▶ **Information supplied**:
======

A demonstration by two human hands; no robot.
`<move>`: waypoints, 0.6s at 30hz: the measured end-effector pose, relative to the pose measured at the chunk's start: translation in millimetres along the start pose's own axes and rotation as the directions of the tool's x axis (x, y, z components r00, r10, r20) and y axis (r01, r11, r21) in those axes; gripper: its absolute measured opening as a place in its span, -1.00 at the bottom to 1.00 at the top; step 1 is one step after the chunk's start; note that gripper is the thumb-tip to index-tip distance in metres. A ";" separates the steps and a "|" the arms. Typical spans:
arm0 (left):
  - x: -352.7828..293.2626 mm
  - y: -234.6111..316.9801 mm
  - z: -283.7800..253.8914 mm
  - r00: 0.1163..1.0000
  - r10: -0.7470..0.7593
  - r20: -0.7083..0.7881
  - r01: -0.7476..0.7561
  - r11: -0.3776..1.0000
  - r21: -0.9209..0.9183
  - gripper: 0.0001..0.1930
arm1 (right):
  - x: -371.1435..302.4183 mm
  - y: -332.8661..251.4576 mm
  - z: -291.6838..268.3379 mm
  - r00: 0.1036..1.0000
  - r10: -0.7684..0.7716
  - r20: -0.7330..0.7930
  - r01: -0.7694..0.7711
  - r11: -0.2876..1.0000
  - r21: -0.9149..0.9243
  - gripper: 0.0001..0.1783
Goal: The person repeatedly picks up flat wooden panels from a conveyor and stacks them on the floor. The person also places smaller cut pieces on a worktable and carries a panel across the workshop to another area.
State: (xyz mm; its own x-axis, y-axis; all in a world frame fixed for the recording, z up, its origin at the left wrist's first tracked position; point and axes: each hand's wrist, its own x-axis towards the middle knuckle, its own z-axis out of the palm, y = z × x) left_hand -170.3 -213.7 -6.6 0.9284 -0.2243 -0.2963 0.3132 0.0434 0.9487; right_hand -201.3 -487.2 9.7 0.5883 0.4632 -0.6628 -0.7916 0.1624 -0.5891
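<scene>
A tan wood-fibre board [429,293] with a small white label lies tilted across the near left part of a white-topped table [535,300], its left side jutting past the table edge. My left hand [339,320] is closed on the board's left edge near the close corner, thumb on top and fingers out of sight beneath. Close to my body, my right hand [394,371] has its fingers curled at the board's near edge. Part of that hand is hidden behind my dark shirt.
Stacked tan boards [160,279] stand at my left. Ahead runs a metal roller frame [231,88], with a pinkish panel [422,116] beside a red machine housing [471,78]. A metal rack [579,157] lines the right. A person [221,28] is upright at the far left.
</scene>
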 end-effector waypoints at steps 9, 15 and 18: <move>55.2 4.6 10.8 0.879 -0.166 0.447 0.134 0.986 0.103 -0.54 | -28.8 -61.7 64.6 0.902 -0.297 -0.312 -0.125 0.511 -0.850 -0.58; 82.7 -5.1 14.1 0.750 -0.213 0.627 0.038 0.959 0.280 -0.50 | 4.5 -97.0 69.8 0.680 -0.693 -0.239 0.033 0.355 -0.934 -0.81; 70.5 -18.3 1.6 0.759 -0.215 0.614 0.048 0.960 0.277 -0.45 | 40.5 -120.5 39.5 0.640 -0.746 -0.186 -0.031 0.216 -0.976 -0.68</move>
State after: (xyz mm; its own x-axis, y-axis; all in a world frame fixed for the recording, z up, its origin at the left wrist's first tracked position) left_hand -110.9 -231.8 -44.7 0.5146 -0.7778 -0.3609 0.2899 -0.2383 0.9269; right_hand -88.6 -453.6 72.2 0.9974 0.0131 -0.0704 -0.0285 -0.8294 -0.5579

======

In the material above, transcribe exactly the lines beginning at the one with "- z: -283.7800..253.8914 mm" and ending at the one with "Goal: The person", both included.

  - z: -283.7800..253.8914 mm
  - r00: 0.1163..1.0000
  - r10: -0.7470..0.7593
  - r20: -0.7083..0.7881
  - r01: -0.7476..0.7561
  - r11: -0.3776..1.0000
  - r21: -0.9209..0.9183
  - gripper: 0.0001..0.1930
arm1 (right):
  - x: -371.1435..302.4183 mm
  - y: -332.8661..251.4576 mm
  - z: -291.6838..268.3379 mm
  - r00: 0.1036..1.0000
  - r10: -0.7684..0.7716
  - r20: -0.7330..0.7930
  - r01: -0.7694..0.7711
  - r11: -0.2876..1.0000
  - r21: -0.9149..0.9243
  - gripper: 0.0001..0.1783
Goal: The person repeatedly picks up flat wooden panels from a conveyor and stacks them on the floor. The person also places smaller cut pieces on a worktable and carries a panel across the workshop to another area.

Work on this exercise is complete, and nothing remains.